The UN Committee on the Rights of the Child put out a statement on the 1st November 2023. The statement lays out the detrimental effects on children and the obligations of international law:

Armed conflict harms children first and foremost and has lifelong effects on their physical and mental health, their development and ultimately the enjoyment of all their rights. Children are also harmed when they survive but lose parents and other family members and friends and witness catastrophic events.

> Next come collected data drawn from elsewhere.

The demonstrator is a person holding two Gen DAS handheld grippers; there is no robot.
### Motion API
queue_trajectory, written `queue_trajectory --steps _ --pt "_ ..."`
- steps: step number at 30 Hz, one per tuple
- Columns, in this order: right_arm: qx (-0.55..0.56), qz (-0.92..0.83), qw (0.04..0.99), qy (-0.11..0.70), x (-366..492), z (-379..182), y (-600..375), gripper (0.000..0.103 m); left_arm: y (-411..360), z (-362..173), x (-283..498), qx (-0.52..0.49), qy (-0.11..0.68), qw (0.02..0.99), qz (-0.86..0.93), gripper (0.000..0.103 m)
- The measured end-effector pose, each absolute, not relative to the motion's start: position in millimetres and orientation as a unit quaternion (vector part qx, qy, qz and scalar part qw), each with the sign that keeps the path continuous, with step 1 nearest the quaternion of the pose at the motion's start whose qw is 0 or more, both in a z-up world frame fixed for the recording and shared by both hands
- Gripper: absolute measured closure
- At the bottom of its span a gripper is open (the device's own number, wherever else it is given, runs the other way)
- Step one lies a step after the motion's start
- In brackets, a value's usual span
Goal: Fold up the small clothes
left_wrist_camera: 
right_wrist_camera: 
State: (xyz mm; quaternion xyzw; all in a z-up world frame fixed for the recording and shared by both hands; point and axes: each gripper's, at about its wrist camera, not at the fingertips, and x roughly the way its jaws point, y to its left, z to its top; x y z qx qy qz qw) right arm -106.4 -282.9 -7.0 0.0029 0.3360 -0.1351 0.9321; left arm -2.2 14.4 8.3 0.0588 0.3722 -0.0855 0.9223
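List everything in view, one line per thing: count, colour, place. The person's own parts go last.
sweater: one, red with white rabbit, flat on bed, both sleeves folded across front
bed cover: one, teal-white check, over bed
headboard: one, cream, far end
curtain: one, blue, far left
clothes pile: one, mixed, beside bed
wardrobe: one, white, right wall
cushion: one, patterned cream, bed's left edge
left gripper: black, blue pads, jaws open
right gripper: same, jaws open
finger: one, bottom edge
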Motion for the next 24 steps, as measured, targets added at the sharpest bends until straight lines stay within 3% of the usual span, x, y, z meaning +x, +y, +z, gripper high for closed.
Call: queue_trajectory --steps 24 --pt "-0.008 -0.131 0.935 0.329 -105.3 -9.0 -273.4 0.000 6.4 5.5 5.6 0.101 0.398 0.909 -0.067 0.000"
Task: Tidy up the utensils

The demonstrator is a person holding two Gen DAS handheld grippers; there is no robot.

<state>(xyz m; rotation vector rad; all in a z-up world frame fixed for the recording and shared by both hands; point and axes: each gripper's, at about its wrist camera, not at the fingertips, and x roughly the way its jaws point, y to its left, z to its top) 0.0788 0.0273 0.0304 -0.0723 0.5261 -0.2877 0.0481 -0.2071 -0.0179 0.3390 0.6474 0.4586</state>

Despite the protection that should be provided to all children by international law, during the first month of this war, there have been devastating reports of acts that are forbidden by international humanitarian law, including maiming, injury, abduction, forcible displacement, deprivation of medical care, food, and water. According to article 38 of the Convention on the Rights of the Child, States have an obligation to respect and ensure respect for the rules of international humanitarian law, and to take all feasible measures to ensure the protection and care of children affected by armed conflict.

The Committee’s statement underlines that this is a children’s issue, a children’s rights issue and a human rights issue. A letter signed by 2376 childhood academics and students at the time of writing this blog – including many from our own institution – is calling for an immediate ceasefire to stop the violations of children’s human rights. Even then, there will be so much to do to ensure children’s human rights, and all those that care and are caring for them, are met.

In meetings, members of the Children & Young People’s Thematic Hub – and the wider university community – have said they want to have spaces of active discussion and collective action. This blog opens up one opportunity, looking to a series from childhood and youth studies’ staff and students in the next months. Further events will be shared through the Hub website and communications.